**SOURCE INFORMATION**.

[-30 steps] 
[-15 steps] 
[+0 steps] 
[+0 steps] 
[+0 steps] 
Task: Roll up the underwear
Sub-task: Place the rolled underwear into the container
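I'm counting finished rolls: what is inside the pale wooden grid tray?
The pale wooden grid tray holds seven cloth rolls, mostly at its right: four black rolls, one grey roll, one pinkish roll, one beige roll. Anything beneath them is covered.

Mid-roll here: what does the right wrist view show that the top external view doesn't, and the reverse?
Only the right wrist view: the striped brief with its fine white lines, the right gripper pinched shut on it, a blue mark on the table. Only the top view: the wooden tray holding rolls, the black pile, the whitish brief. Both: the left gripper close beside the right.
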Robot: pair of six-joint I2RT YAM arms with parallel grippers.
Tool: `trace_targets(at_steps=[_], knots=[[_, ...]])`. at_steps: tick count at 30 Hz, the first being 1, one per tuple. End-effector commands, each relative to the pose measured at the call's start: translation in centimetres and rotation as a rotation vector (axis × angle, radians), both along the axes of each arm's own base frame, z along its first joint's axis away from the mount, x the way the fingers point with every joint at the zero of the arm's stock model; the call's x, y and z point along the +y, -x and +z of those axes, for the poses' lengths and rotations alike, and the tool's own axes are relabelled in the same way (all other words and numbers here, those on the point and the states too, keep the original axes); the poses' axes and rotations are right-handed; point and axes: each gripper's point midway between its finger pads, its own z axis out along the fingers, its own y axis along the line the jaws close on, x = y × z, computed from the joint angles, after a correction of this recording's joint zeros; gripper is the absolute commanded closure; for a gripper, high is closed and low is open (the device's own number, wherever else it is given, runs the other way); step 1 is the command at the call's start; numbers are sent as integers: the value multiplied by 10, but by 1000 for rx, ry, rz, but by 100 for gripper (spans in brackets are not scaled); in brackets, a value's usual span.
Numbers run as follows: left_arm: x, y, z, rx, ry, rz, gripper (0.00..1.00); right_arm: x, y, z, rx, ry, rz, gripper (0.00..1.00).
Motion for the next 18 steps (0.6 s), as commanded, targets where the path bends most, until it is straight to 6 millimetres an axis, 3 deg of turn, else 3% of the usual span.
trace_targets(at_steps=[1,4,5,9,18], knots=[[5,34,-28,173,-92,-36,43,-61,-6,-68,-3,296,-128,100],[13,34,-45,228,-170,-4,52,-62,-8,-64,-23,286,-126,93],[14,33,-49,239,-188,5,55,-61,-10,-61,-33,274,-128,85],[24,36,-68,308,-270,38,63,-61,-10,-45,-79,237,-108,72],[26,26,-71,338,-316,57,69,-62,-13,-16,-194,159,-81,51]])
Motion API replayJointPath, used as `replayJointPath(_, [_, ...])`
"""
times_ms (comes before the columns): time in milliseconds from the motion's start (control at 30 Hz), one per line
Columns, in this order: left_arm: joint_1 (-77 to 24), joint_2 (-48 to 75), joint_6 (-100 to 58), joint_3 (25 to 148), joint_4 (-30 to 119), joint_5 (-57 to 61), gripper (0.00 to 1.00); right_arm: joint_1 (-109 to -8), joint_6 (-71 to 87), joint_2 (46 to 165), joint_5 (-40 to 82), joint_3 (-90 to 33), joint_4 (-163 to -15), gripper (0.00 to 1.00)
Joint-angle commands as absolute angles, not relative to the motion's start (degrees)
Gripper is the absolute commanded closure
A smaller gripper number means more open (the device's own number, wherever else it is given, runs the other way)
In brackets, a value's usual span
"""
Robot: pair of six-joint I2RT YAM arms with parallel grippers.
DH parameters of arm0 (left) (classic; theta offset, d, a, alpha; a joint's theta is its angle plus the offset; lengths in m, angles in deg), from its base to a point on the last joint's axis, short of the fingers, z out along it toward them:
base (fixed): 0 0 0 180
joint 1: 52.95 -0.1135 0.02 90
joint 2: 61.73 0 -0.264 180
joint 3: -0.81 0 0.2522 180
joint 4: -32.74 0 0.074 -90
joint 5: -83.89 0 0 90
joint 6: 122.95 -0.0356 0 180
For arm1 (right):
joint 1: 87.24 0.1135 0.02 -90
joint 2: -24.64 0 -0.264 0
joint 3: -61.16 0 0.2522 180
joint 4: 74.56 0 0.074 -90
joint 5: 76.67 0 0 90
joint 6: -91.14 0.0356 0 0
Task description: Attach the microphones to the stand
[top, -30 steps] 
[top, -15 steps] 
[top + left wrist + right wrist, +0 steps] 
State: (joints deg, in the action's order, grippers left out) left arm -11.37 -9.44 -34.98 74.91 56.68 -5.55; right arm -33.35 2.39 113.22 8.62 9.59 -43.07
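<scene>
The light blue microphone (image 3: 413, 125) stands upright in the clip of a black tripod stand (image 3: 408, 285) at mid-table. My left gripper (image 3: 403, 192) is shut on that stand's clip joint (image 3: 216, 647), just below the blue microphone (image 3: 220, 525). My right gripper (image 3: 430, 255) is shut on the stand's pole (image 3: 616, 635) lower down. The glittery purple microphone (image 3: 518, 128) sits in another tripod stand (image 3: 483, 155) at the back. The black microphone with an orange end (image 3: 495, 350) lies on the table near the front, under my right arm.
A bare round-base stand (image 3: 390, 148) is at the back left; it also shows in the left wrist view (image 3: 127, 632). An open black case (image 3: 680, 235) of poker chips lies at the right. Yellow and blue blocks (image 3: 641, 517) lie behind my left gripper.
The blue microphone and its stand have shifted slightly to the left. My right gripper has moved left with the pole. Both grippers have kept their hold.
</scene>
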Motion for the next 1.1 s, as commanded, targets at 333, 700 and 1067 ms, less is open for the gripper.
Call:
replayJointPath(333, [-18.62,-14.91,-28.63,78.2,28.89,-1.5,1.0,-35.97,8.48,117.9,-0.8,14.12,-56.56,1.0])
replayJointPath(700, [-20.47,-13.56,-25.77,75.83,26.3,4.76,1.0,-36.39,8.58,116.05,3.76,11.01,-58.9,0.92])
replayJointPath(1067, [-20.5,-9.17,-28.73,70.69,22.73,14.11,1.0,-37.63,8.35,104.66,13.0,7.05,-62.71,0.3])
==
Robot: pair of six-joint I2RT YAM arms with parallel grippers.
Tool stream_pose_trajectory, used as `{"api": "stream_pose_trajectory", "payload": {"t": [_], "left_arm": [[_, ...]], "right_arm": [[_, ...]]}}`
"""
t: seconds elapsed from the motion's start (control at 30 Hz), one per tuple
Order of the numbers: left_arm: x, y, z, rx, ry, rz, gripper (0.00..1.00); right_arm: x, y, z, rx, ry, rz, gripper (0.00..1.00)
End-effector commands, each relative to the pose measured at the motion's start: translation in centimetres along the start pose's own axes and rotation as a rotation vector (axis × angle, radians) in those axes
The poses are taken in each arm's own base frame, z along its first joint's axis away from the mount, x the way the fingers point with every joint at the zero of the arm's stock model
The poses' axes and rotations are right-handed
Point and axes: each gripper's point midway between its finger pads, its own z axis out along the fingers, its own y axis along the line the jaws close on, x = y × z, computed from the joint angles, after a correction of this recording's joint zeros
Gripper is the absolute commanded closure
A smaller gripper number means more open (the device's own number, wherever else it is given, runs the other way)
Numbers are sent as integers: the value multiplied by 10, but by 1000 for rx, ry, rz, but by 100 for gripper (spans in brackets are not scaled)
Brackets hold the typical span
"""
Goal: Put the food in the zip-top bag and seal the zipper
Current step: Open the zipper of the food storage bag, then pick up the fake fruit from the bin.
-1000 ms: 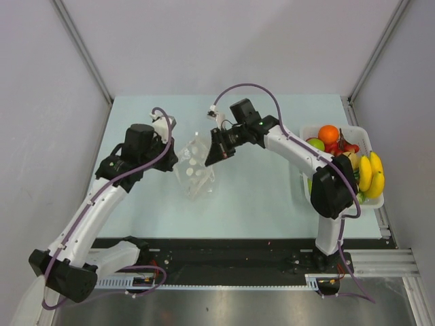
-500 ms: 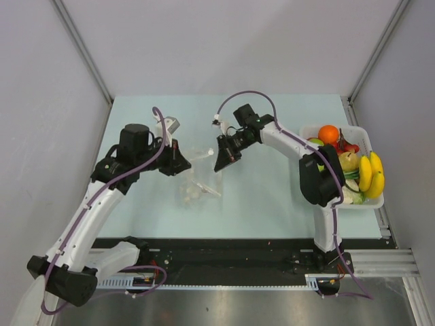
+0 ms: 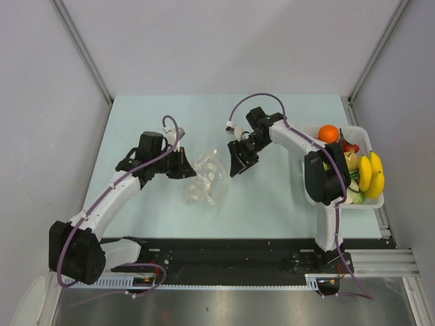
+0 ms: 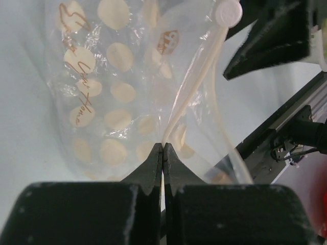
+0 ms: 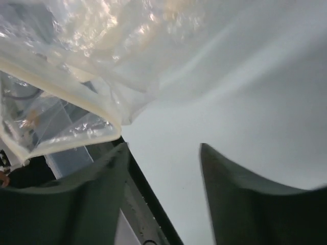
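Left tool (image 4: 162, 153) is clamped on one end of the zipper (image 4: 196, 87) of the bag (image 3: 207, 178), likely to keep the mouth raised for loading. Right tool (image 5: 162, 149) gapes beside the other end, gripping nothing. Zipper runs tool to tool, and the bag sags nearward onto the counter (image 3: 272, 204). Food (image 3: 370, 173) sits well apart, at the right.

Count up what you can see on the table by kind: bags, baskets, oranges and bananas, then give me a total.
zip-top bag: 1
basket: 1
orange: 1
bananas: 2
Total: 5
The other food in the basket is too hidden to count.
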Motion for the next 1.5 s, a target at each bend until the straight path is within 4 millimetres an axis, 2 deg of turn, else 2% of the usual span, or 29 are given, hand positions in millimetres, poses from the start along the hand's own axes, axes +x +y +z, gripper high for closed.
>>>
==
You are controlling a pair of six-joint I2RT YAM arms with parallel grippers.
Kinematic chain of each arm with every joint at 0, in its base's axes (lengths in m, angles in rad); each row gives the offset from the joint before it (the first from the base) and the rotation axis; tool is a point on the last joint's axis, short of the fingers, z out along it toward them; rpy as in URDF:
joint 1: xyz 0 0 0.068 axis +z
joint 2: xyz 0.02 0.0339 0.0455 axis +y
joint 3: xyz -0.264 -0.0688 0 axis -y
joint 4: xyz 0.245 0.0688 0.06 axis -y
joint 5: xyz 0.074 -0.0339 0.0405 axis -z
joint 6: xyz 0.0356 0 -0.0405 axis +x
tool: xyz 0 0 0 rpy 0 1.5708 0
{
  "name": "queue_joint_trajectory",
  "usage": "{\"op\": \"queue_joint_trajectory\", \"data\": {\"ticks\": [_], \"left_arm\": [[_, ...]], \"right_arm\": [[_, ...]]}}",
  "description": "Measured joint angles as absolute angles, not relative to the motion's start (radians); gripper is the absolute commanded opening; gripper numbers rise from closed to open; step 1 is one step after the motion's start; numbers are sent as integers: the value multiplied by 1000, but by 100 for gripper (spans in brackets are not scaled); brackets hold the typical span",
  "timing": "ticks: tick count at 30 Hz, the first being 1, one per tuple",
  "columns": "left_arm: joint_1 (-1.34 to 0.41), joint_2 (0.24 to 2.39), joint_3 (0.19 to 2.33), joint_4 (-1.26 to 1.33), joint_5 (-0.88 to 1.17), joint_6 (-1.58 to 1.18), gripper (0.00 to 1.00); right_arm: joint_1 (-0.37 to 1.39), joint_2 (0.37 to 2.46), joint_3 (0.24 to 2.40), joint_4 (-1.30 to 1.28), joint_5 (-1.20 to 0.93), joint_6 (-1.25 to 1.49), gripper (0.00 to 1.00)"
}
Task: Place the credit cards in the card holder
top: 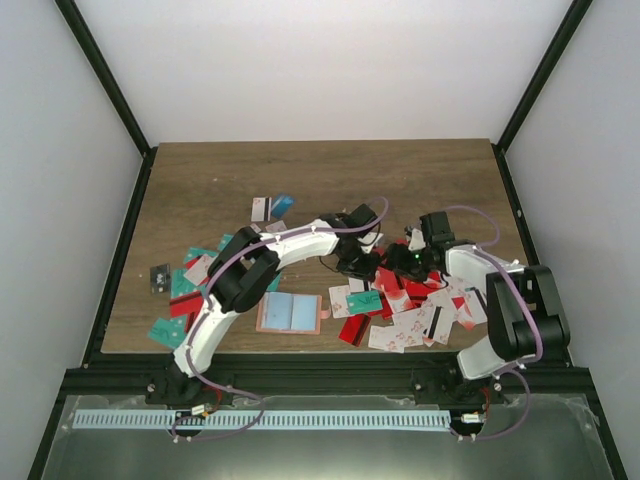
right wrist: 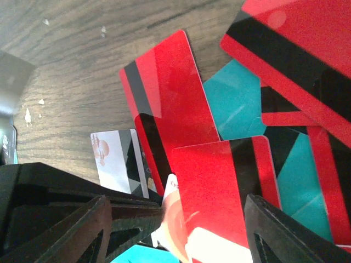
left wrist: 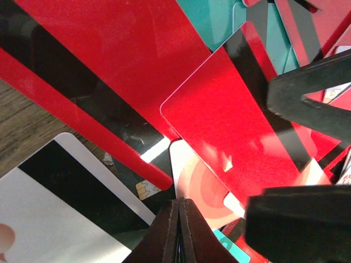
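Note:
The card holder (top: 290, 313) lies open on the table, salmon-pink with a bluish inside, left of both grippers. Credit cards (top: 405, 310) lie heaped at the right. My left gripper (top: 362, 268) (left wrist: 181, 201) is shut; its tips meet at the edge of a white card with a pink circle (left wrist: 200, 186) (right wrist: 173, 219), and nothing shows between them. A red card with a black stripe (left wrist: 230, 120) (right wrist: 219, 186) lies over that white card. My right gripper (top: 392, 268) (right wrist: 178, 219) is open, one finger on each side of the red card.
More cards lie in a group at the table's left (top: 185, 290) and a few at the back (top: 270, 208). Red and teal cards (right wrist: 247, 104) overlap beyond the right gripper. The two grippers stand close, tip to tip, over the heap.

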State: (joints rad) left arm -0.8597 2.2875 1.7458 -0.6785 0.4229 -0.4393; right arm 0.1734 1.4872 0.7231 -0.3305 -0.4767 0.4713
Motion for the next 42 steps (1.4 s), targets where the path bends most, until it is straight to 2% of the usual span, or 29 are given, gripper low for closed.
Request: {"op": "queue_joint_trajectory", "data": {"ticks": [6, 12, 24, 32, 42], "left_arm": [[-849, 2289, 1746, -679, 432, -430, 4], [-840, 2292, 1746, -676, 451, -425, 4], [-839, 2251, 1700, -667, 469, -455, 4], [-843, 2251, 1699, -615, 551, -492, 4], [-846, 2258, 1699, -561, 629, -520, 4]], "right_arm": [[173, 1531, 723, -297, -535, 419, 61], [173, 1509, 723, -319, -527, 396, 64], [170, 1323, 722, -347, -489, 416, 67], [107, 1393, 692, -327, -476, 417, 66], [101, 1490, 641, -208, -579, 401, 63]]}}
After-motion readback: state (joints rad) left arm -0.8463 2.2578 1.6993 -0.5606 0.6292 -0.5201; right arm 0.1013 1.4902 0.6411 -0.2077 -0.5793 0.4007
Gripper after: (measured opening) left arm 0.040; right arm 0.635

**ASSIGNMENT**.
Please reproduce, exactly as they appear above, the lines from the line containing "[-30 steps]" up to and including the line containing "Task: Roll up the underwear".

**OUTPUT BELOW**.
[-30 steps] 
[-15 steps] 
[+0 steps] 
[+0 steps] 
[+0 steps] 
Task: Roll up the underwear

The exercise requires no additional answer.